Dans son livre, “Les ingénieurs du chaos” paru en 2019, Giuliano Da Empoli décrivait les techniques et les procédés sur lesquels s’appuie la montée des populismes partout en Europe. Dans son livre de 2022, “Le Mage du kremlin”, il précise jusqu’où la Russie de Poutine pousse cette théorie du chaos. L’étude du CNRS confirme la sophistication et l’ampleur du phénomène : “d’un côté le Kremlin s’efforce d’amplifier la perception des horreurs de Gaza auprès de la communauté LFI afin qu’elle impose le cadre du conflit israélo-palestinien aux législatives avec son corollaire sur la monté d’attitudes hostiles envers l’islam. Cela favorise sa radicalisation et la polarisation politique entre extrême-gauche et extrême-droite. De l’autre les communautés juives, traumatisées par le 7 Octobre 2023, et la droite ont été matraquées depuis des années par le narratif sur les “islamo-gauchistes” (qui ne peuvent qu’être antisémites) et l’équivalence “Nouveau front populaire = LFI”. Pour couronner le tout, la perception de la montée de l’antisémitisme et son caractère anxiogène ont été amplifiés par le Kremlin via des actions sur le territoire telles que les tags de l’étoile de David sur les murs de Paris et les tags de “mains rouges” sur le Mémorial de la Shoah“.

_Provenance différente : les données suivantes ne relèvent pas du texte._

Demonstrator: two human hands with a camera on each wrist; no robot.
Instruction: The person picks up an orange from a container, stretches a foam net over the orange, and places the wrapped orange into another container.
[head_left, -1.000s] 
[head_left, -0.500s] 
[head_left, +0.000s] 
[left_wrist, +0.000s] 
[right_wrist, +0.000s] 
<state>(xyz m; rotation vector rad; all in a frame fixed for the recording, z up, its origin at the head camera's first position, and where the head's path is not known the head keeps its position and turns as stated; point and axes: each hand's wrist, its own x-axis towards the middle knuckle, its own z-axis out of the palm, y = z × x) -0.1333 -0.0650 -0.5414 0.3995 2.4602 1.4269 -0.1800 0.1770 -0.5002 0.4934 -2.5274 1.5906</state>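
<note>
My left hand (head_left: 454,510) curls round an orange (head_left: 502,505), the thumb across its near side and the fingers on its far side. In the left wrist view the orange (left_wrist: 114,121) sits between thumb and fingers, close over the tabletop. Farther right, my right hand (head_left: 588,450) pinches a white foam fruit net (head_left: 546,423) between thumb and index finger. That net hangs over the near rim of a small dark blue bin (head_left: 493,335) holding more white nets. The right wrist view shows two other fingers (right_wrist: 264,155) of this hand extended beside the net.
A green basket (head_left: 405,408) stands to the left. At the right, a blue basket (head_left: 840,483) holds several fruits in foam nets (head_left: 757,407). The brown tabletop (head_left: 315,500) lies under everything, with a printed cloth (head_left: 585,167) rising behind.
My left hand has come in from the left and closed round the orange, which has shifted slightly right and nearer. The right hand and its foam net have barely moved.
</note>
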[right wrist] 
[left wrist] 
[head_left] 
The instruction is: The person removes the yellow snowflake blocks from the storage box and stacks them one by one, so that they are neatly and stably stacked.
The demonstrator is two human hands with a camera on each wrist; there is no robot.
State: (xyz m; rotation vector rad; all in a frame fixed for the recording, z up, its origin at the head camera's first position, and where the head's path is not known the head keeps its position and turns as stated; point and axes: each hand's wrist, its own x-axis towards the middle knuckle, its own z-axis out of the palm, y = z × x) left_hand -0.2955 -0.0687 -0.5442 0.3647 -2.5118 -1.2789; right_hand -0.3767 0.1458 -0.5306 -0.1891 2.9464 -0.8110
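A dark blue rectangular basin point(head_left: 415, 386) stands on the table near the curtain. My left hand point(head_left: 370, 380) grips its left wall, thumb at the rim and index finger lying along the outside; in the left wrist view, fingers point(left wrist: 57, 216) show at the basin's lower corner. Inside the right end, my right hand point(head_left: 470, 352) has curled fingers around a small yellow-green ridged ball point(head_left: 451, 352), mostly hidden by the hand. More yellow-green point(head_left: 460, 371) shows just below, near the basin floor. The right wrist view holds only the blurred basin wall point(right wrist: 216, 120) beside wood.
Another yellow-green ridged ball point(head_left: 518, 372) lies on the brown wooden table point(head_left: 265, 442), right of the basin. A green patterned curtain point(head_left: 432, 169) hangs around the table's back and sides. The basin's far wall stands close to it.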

Mais il ne suffit pas, comme l’explique David Chavalarias, de pousser les sujets qui divisent. Il faut aussi minimiser la place de ceux qui pourraient créer des consensus transpartisans comme le réchauffement climatique. La problématique a été d’autant plus éclipsée des campagnes européennes et législatives qu’elle était portée quasi exclusivement par EELV et la liste emmenée par Marie Toussaint. La complexité des sujets qu’elle porte conduit à une invisibilisation sur les réseaux sociaux, tout l’inverse des messages ultra simplistes de Jordan Bardella qui règne politiquement sur TikTok après avoir dépassé le million d’abonnés. Ce chiffre serait d’ailleurs largement dopé par les algorithmes des robots.

Le souvenir de l’affaire Cambridge Analytica

En huit ans, les techniques employées à l’époque pour faire élire Donald Trump et adopter le Brexit en Grande Bretagne se sont considérablement développées. L’affaire Cambridge Analytica avait révélé comment les données des utilisateurs de Facebook avaient aidé à diffuser massivement des “fake news” auxquelles ont cru les électeurs. La campagne pro Brexit a martelé que quitter l’Union européenne permettrait d’économiser 350 millions de livres (415 millions d’euros) par semaine qui financeraient la Sécurité sociale. En réalité cela a conduit au détricotage systématique du peu de protection sociale qui restait aux plus pauvres.

La Grande Bretagne est en récession depuis l’année dernière, 21% de la population est en situation de pauvreté, soit plus de 14 millions de personnes, et les services publics comme le NHS (l’équivalent des hôpitaux de l’Assistance Publique) sont exsangues. Huit ans de Brexit ont laminé l’économie britannique qui n’a pas fini d’encaisser le choc du Covid. Les Britanniques ont pris la mesure de tous les mensonges et les fausses promesses qui ont forgé leurs opinions et ont envoyé balader les conservateurs qui dirigeaient le pays depuis 14 ans. Le parti travailliste de Keir Stammer qui veut le “reconstruire” a obtenu une large majorité. Mais le parti d’extrême droite du leader pro Brexit Nigel Farage a réussi à faire élire plus de 12 députés. De quoi alimenter le chaos au sein du Parlement britannique en s’appuyant sur ses deux meilleurs alliés, X et TikTok.